We should simply view them correctly as Cultural Activity Research on our kids with our tax dollars. Remember the ISCAR 2011 Conference in Rome, Italy? It’s all about Aims-Based Education too. Transformational Aims with Political and Social Purposes. Just like the Common Core or 21st Century Learning or Competency-Based Instruction now. It’s all about Behavior Change if we climb down to the dungeons or up to the attics or just trace back to the footnotes in the typical Aspen Institute Report.
Those interested in fundamental transformations in the political and social spheres that is the Progressive View of the Role of History now need the tool of K‑12 education, if not preschool as well, to reach those same Aims and Goals. It’s why so many education graduate degrees today openly trumpet their grounding in Change Agent Theories. To make students the mass carriers of new cultural memes and behaviors without most parents or the typical taxpayer even being aware of the shift. That’s the purpose of all the Orwellian language that has me climbing down, then up, and flipping back to those footnotes again and again.
I may have to understand all this at a very nerdy level just bursting with facts and wordy declarations of intent to once again try out notorious theories in the real world, but that is not the level where most people live.

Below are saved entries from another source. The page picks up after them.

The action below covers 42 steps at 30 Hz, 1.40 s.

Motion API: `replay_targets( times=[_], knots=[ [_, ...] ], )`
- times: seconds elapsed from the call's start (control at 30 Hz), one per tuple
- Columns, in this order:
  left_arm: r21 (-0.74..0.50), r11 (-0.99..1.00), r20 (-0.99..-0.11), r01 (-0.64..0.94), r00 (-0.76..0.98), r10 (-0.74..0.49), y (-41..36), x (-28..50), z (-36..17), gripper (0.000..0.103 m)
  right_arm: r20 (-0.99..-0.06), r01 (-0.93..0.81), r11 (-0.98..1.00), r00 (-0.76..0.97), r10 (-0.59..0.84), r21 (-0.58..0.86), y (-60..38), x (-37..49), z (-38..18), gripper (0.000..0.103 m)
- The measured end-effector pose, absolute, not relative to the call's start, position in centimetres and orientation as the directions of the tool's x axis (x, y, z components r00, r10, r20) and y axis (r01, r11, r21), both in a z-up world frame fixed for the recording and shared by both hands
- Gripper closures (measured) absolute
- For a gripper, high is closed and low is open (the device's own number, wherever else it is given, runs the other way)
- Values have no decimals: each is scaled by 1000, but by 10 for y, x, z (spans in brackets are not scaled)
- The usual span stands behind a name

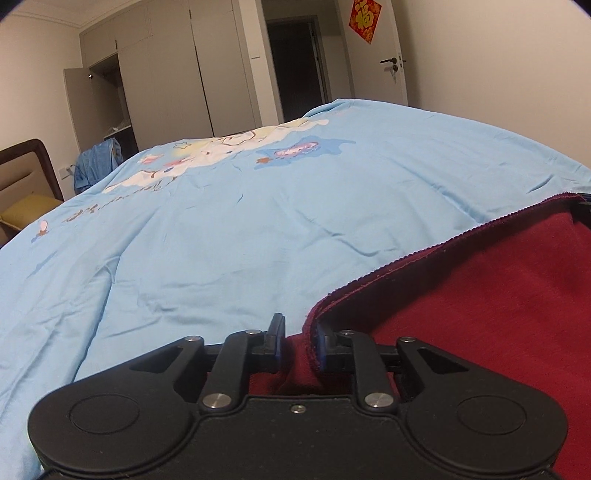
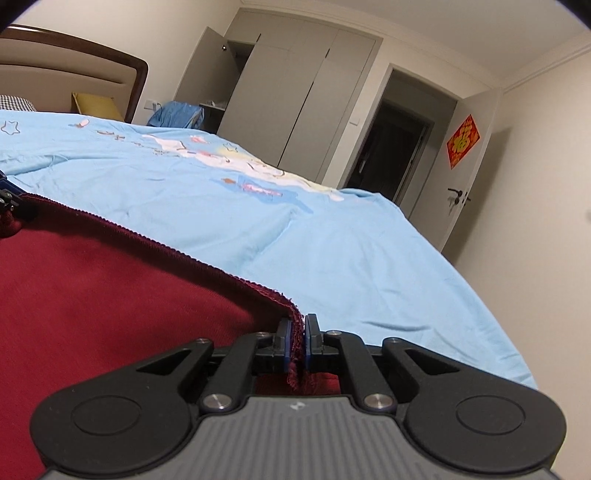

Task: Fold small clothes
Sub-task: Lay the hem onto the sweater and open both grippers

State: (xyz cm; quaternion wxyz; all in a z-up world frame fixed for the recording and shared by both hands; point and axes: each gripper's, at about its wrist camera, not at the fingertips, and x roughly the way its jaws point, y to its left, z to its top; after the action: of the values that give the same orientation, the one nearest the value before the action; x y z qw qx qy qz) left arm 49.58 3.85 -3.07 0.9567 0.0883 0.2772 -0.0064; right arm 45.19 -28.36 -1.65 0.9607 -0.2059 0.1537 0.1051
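Left wrist view: left gripper [image 1: 298, 345] clamped on one corner of the red cloth [image 1: 480, 295], fabric bunched between the blue pads; the hemmed edge runs up and right to the frame edge, where a dark bit of the other gripper [image 1: 583, 201] shows. Cloth is held just above the blue bedspread [image 1: 221, 240] and stretched taut between the two grippers. Right wrist view: right gripper [image 2: 297, 343] closed tight on the opposite corner, frayed hem pinched between the pads; the cloth [image 2: 110, 295] fills the lower left, its edge rising to the left gripper [image 2: 7, 195] at the frame edge. Only this view shows the full headboard [image 2: 74, 62] and a checkered pillow [image 2: 14, 103]. Both views: cartoon print on the bedspread, grey wardrobe [image 1: 166, 74] with one door open, blue clothes [image 1: 98, 162] heaped beside the bed, dark doorway [image 1: 295, 62], white door [image 1: 373, 55] bearing a red diamond decoration [image 1: 365, 16].
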Motion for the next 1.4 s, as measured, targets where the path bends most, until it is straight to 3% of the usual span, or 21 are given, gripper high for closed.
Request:
replay_targets(
  times=[0.1, 0.17, 0.2, 0.23, 0.3, 0.43, 0.5, 0.67, 0.87, 1.13, 1.27, 1.4],
  knots=[
    [156, 987, -536, 49, 843, 43, 39, 495, -33, 73, -348, -261, 897, 928, 132, -356, -284, 453, -22, 89],
    [154, 987, -537, 41, 842, 49, 40, 495, -35, 67, -353, -254, 899, 928, 122, -356, -285, 454, -25, 71],
    [155, 987, -536, 32, 842, 57, 40, 494, -36, 60, -352, -247, 902, 929, 116, -355, -287, 455, -26, 53],
    [155, 988, -535, 20, 842, 67, 40, 494, -36, 54, -350, -242, 904, 930, 112, -353, -288, 455, -27, 43],
    [148, 989, -533, -15, 841, 93, 44, 494, -37, 22, -346, -237, 907, 932, 111, -347, -289, 454, -28, 34],
    [132, 991, -507, -27, 857, 91, 47, 488, -31, 8, -316, -234, 918, 940, 129, -321, -296, 447, -23, 7],
    [157, 987, -475, -37, 873, 108, 44, 481, -26, 1, -279, -227, 925, 950, 141, -305, -301, 439, -17, 0],
    [218, 973, -384, -77, 910, 158, 37, 456, -8, 1, -250, -243, 914, 954, 165, -324, -307, 420, -6, 0],
    [149, 988, -341, -38, 936, 88, 39, 424, 8, 1, -290, -351, 867, 922, 255, -353, -306, 397, -6, 0],
    [99, 921, -475, 376, 831, -288, 6, 418, -15, 1, -399, -482, 792, 855, 332, -374, -297, 398, -24, 0],
    [47, 872, -549, 487, 742, -385, 0, 430, -28, 1, -409, -494, 804, 843, 349, -332, -300, 410, -23, 0],
    [-24, 875, -591, 484, 699, -403, 8, 451, -35, 1, -421, -494, 816, 837, 351, -302, -303, 427, -23, 0]
  ],
)
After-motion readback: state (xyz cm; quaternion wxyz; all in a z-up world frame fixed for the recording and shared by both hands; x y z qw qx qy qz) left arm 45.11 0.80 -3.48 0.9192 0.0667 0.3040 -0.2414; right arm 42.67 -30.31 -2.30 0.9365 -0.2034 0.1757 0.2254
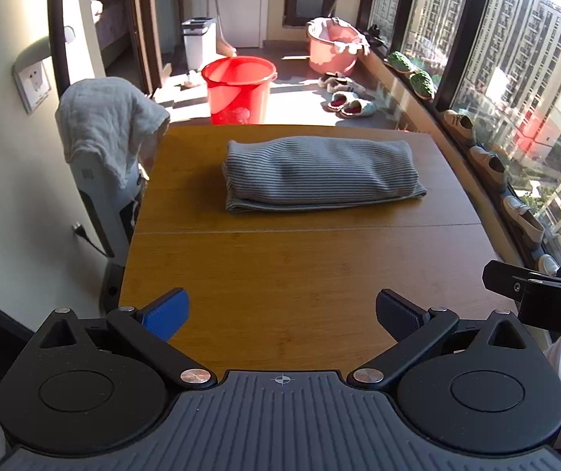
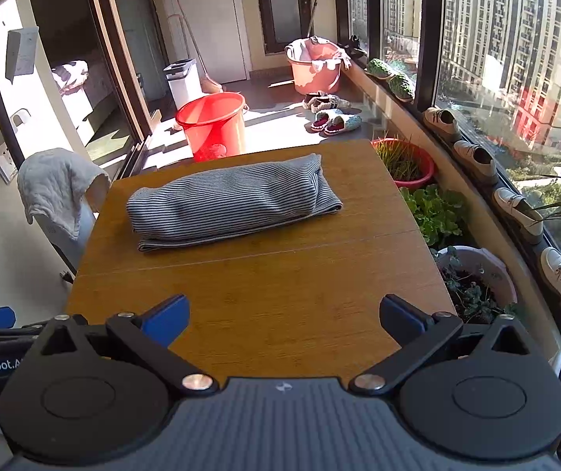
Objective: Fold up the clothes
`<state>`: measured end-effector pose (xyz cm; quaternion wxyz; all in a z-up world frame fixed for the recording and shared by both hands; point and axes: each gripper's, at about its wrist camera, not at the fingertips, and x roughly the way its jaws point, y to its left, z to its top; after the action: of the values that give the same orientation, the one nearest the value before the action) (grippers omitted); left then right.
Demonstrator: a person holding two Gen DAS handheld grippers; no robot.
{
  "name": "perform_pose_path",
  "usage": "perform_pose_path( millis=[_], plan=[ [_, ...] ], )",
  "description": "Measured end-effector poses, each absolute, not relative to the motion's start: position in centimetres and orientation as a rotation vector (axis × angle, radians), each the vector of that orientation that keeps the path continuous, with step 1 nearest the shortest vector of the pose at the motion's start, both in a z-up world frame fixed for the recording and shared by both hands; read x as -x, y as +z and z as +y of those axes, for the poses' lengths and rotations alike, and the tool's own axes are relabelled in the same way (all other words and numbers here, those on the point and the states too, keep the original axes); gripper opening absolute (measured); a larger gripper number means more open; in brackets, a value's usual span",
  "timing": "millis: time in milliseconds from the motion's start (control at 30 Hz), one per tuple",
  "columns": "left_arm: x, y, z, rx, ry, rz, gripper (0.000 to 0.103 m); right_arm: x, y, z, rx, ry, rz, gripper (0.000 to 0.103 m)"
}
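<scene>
A grey striped garment lies folded into a long bundle on the far half of the wooden table. My left gripper hovers open over the near table edge, well short of the garment, with nothing between its blue pads. My right gripper is open too, empty, at the near edge. Part of the right gripper's body shows at the right edge of the left wrist view, and a blue pad of the left gripper shows at the left edge of the right wrist view.
A pale towel hangs over a stand left of the table. Beyond the table stand a red bucket, a pink basin and slippers. Potted plants and shoes line the window ledge on the right.
</scene>
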<state>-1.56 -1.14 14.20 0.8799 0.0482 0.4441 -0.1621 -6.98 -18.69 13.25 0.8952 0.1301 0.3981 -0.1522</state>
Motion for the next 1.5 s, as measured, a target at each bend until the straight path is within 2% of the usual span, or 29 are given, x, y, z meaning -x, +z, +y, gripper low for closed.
perform_pose_path(
  millis=[1067, 1500],
  plan=[
    [2.1, 17.1, -1.2, -0.068, -0.203, 0.967, 0.103, 6.2, 15.6, -18.7, -0.210, -0.183, 0.870, 0.103],
    [1.7, 17.0, -2.8, -0.121, -0.186, 0.985, 0.103, 5.0, 14.9, -20.2, -0.226, -0.180, 0.919, 0.103]
  ],
)
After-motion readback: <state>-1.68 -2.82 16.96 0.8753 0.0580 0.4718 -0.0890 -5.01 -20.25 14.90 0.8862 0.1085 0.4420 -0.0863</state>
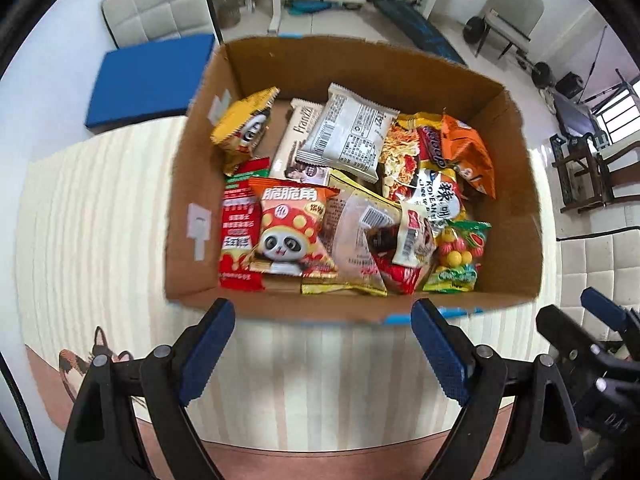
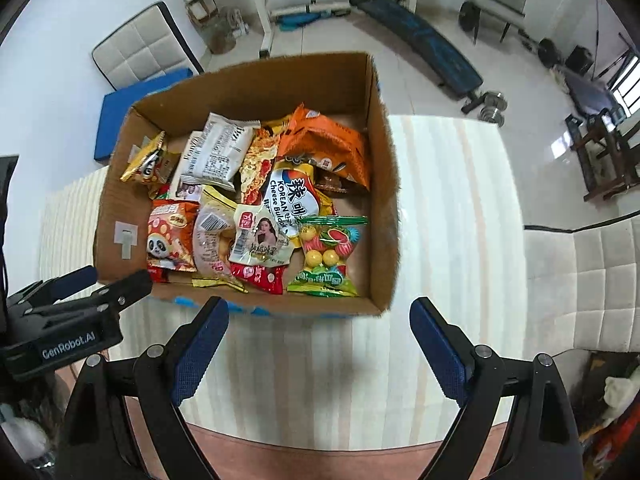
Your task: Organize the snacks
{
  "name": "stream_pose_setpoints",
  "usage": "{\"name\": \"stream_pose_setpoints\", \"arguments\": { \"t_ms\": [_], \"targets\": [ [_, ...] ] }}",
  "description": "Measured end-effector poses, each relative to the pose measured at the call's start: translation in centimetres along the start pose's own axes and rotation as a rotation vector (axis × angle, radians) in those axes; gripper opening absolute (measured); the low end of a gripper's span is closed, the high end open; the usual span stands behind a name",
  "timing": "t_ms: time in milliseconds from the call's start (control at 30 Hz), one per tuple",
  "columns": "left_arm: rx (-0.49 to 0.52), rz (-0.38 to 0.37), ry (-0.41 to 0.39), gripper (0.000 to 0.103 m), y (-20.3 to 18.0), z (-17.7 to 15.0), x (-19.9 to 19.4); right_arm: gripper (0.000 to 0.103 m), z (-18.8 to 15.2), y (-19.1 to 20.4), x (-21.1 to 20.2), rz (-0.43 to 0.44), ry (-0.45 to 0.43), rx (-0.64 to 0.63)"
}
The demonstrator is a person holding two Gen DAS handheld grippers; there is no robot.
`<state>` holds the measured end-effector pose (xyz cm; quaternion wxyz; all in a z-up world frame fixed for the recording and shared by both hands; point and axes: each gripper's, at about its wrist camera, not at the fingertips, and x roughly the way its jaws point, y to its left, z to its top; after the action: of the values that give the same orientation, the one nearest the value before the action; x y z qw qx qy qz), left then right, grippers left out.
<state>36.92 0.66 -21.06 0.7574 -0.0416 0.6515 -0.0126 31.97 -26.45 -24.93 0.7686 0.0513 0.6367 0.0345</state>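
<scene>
A cardboard box (image 1: 516,248) stands on a cream striped tabletop, full of snack packets; it also shows in the right wrist view (image 2: 384,208). Among them are a panda bag (image 1: 286,236), a white wafer packet (image 1: 352,136), an orange bag (image 1: 468,152) and a gumball bag (image 2: 328,256). My left gripper (image 1: 324,316) is open and empty, just in front of the box's near wall. My right gripper (image 2: 318,314) is open and empty, before the box's near right corner. Each gripper shows at the edge of the other's view.
A blue mat (image 1: 148,80) lies beyond the box on the left. White padded chairs (image 2: 580,280) stand around the table. Gym equipment, a bench (image 2: 420,40) and weights, fills the floor behind. The table's near edge (image 1: 320,440) is just below the fingers.
</scene>
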Motion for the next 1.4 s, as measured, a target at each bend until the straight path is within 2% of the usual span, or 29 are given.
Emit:
{"name": "stream_pose_setpoints", "arguments": {
  "t_ms": [333, 600, 933, 1100, 1400],
  "targets": [
    [0.006, 0.018, -0.199, 0.09, -1.1, -6.3, -6.5, 0.094, -6.0, -0.2, -6.7, 0.018, -0.125, 0.009],
    [0.015, 0.009, -0.306, 0.09, -1.2, -11.0, -11.9, 0.094, -11.0, 0.2, -12.9, 0.027, -0.23, 0.008],
    [0.02, 0.018, -0.407, 0.09, -1.4, -16.2, -17.8, 0.094, -17.2, 1.3, -19.3, 0.014, -0.322, -0.023],
    [0.012, -0.011, -0.416, 0.09, -1.6, -18.1, -19.7, 0.094, -19.9, 2.0, -22.3, 0.019, -0.362, -0.037],
    [0.012, -0.002, -0.472, 0.09, -1.4, -21.2, -22.4, 0.094, -23.4, 3.1, -26.0, 0.024, -0.402, -0.049]
  ]
}}
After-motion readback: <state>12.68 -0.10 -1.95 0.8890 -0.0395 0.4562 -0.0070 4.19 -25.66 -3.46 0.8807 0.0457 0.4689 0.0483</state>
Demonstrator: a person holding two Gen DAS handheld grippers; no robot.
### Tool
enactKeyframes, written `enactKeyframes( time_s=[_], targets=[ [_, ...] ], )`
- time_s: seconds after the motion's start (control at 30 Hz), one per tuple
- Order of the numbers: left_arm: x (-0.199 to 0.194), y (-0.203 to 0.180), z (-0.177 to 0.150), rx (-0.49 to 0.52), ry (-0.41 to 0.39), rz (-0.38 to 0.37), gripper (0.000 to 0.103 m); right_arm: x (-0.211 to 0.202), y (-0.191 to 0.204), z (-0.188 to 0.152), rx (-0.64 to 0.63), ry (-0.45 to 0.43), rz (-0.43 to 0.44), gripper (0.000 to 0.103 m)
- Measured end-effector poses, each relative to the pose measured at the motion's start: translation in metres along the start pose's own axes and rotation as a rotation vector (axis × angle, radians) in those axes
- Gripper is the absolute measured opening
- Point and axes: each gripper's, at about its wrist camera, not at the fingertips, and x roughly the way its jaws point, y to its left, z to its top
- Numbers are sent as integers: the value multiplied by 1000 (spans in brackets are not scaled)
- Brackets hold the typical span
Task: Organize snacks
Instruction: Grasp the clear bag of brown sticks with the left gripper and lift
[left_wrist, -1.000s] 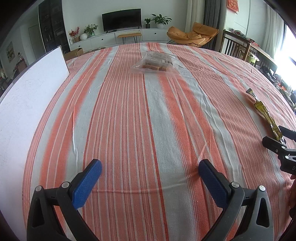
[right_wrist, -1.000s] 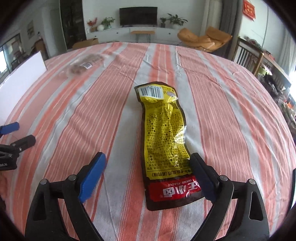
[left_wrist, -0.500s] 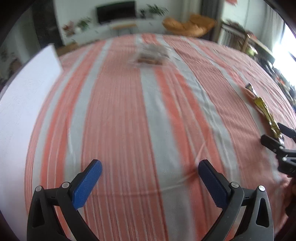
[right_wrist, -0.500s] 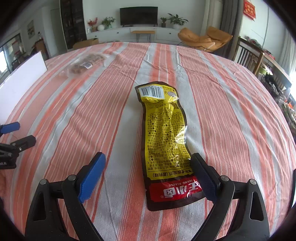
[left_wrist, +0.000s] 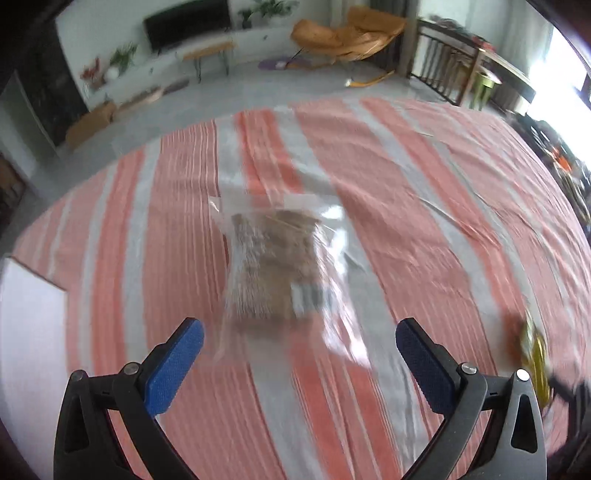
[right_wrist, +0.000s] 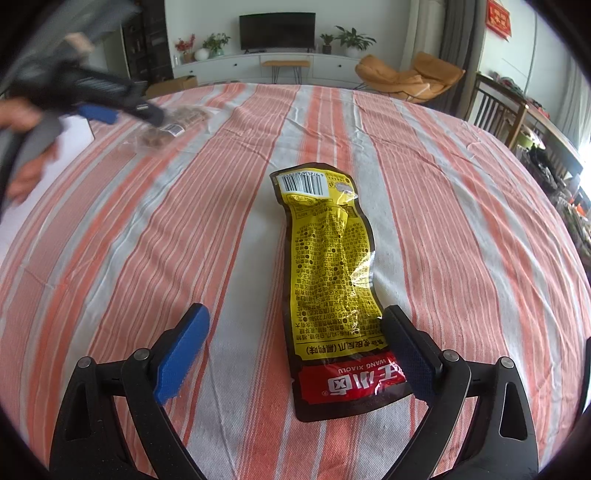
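We count two snack packs on the orange-and-grey striped tablecloth (right_wrist: 461, 236), plus one flat white board (left_wrist: 27, 332) off to the left of our left gripper.

Pack one is a long, crinkly yellow foil pouch with a dark border and a red end band (right_wrist: 328, 280). It lies flat, running straight ahead from our right gripper (right_wrist: 295, 350), with the red end between the two blue-padded fingers (right_wrist: 181, 349) and tight against the right-hand one. The jaws stand wide apart and aren't pinching it. On the red band we can read "WANG XIAOLU" upside down next to big white Chinese characters, the yellow part is covered in small Chinese print, and the far end has a white barcode label.

Pack two is a clear plastic bag of brown snack pieces (left_wrist: 275, 269), lying just ahead of our left gripper (left_wrist: 299, 350), a bit left of centre between the fingers. Those jaws are spread wide too, holding nothing. That view is motion-blurred, so the bag's small white barcode sticker is unreadable. From the right wrist view the same bag sits far ahead to the left, with the left gripper over it.
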Motion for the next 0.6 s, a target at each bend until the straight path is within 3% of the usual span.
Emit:
enactKeyframes(
  time_s=[0.1,0.17,0.2,0.37,0.4,0.43,0.5,0.6],
  targets=[
    [30,16,10,-52,38,59,103,0,0,0,0,0,0,96],
    [43,23,11,-77,56,42,103,0,0,0,0,0,0,96],
    [43,26,12,-91,20,26,103,0,-1,0,0,0,1,96],
    [47,21,16,-89,-12,46,102,3,1,2,0,2,1,97],
    [46,19,17,-91,-23,43,89,3,1,2,0,2,1,97],
    [40,15,16,-80,-56,29,62,3,1,2,0,2,1,97],
    [30,10,11,-69,-72,55,51,3,1,2,0,2,1,97],
    [14,11,-16,-103,-73,-9,49,3,1,2,0,2,0,97]
  ],
)
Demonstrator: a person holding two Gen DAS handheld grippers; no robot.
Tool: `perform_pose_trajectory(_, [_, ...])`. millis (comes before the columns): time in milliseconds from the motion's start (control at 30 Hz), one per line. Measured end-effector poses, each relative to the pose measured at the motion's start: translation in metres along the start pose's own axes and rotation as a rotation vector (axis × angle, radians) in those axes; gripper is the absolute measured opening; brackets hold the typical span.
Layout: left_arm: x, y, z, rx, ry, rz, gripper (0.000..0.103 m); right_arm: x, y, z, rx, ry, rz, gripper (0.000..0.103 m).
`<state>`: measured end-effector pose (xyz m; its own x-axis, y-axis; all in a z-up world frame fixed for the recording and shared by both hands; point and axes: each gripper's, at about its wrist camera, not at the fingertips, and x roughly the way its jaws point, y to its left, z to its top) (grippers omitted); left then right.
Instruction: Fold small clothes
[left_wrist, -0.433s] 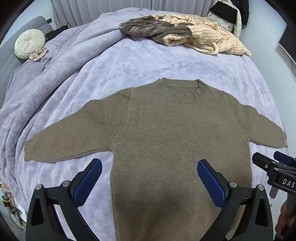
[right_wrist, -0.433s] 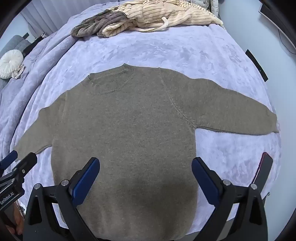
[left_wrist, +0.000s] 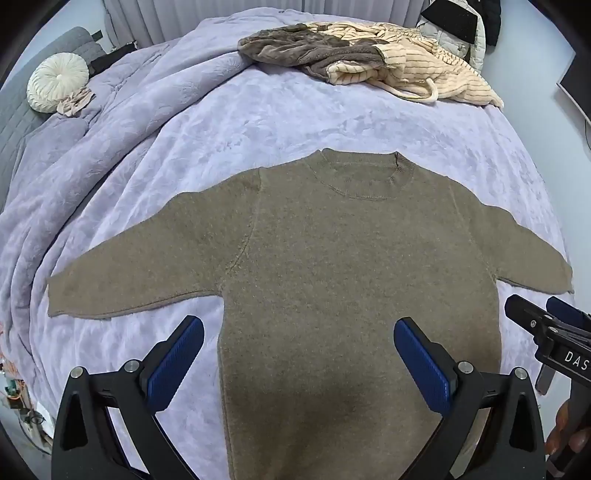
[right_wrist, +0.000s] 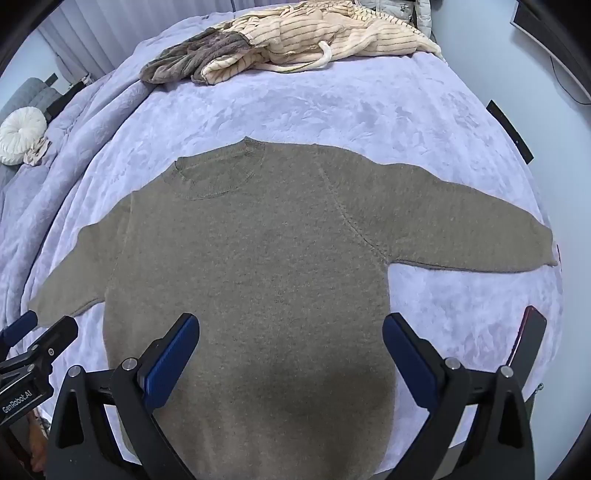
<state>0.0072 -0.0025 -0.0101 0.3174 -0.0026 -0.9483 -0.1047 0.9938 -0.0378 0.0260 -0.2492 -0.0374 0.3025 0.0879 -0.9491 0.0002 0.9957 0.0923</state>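
An olive-brown knit sweater (left_wrist: 351, 266) (right_wrist: 258, 266) lies flat and face up on a lilac bedspread (left_wrist: 295, 110) (right_wrist: 332, 103), both sleeves spread out sideways, collar at the far end. My left gripper (left_wrist: 299, 354) hovers open above the sweater's lower left part, blue pads (left_wrist: 177, 362) wide apart with nothing between them. My right gripper (right_wrist: 291, 350) hovers open over the lower right part of the body, also empty. Each gripper shows at the edge of the other's view: the right gripper (left_wrist: 546, 328), the left gripper (right_wrist: 37, 343).
A heap of clothes, one cream striped (left_wrist: 417, 70) (right_wrist: 314, 40) and one grey-brown (left_wrist: 295, 48), lies at the far end of the bed. A round white cushion (left_wrist: 57, 79) sits far left. A dark phone (right_wrist: 528, 336) lies near the right bed edge.
Both views have shifted very slightly; the sweater lies as before and both grippers stay open.
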Motion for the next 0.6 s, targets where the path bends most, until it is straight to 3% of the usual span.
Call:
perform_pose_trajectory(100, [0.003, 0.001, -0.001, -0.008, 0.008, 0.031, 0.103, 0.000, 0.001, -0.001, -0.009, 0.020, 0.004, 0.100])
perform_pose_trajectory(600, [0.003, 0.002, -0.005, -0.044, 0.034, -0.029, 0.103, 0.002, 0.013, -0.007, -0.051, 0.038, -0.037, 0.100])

When I explain what is intended in order to get real traction in the real world, I always have to find ways to bring these intentions into the everyday lives of my readers. Unfortunately, though, I am not the only one who understands that crucial point.
In fact, the shift away from Declarative Knowledge to granting parity to subjective ways of knowing and interpreting, along with that targeting of Procedural, Effectiveness, and Social Knowledge we have just talked about, is all about meeting people and students at the level of knowledge that “guides conduct in everyday life.” Just the arena, in other words, if long-term behavior change is the admitted (if only quietly shared among insiders), new Goal or Aim of K‑12 education.
Behavior Change Architects intent on Political and Social Transformations to kick History Back into Gear on the Planned Pathway of Change would need to appreciate each person’s “subjective experience of reality.” To get at the perception of reality held by the “common-sense of the ordinary members of society.”
That’s what alternative ‘high-quality’ assessments like the NSRE above got at and what the Common Core and formative assessments get at now. It’s what adaptive software gets at as well.
Then we have performance standards under their variety of masking names like College and Career Ready or Next Generation Learning to capture and then remediate over time behaviors, values, and attitudes that are not desirable for transitioning to the Planned Pathway for History.
Not to mention what all the social and emotional programs being sold as Character Education or Bullying Prevention or Positive Behaviors for the Whole Child do.
Am I finally reaching the everyday recognition of what is coming at all of us?